### What needs to be done:
In the listing below, find the line containing "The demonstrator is" and the line containing "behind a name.". Repeat exactly those two lines and every line between them, nothing more.

####################

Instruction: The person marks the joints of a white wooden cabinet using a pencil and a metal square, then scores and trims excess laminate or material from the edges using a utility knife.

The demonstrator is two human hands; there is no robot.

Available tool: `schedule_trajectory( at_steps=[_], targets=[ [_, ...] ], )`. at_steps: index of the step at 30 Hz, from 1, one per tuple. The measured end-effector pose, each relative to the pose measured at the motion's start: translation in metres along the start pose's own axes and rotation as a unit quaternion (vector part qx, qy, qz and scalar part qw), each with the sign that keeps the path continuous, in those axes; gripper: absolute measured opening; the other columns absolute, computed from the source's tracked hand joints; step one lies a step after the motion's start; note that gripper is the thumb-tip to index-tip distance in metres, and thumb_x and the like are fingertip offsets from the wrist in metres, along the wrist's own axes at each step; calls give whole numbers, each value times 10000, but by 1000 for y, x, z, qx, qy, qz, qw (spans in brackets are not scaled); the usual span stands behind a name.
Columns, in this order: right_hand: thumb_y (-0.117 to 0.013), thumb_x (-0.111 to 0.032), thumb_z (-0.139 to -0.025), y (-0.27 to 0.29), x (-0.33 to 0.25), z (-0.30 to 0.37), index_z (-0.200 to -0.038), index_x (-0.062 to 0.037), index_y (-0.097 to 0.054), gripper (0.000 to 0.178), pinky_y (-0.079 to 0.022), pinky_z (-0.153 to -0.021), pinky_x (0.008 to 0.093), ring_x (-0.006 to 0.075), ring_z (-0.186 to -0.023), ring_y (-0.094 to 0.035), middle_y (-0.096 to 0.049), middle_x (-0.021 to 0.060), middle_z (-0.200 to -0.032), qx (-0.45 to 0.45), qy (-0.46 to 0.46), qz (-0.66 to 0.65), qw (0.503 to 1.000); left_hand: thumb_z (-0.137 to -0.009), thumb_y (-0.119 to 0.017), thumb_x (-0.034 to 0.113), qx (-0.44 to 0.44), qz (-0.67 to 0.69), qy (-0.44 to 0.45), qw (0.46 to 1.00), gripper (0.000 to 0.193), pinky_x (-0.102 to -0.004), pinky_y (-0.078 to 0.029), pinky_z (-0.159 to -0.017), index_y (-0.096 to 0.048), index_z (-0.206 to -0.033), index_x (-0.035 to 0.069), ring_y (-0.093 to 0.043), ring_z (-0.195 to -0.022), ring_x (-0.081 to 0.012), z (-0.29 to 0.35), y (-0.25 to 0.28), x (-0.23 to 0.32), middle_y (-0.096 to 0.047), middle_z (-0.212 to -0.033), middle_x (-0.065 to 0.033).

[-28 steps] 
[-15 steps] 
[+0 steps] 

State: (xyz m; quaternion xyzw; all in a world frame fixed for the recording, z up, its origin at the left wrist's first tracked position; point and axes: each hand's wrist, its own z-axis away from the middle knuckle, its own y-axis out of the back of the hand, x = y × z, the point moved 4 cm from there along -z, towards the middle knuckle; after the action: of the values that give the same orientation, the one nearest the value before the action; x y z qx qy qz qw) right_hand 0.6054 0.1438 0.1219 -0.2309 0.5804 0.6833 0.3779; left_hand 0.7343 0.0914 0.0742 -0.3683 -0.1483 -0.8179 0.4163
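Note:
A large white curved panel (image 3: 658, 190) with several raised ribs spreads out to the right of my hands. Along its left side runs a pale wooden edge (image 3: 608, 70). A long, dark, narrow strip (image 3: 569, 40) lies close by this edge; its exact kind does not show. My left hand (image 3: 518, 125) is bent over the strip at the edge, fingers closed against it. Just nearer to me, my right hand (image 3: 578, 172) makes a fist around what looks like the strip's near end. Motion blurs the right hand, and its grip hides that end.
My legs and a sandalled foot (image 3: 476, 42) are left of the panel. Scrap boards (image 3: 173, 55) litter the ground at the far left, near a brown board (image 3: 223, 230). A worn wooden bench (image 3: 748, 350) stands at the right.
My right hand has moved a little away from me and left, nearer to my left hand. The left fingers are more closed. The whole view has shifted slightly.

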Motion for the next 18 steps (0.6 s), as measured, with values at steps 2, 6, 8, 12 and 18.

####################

### Result below:
The demonstrator is two human hands; there is no robot.

Available tool: `schedule_trajectory( at_steps=[_], targets=[ [_, ...] ], )`. at_steps: index of the step at 30 Hz, from 1, one per tuple. The measured end-effector pose, each relative to the pose measured at the motion's start: translation in metres along the start pose's own axes and rotation as a unit quaternion (vector part qx, qy, qz and scalar part qw), each with the sign that keeps the path continuous, in those axes; gripper: absolute measured opening; the other columns absolute, computed from the source's tracked hand joints; step one lies a step after the motion's start; note that gripper is the thumb-tip to index-tip distance in metres, and thumb_x and the like are fingertip offsets from the wrist in metres, along the wrist's own axes at each step; calls give whole numbers, each value times 10000, but by 1000 for y, x, z, qx, qy, qz, qw (spans in brackets are not scaled); the usual span stands behind a name.

For this exercise, nothing more remains to be done.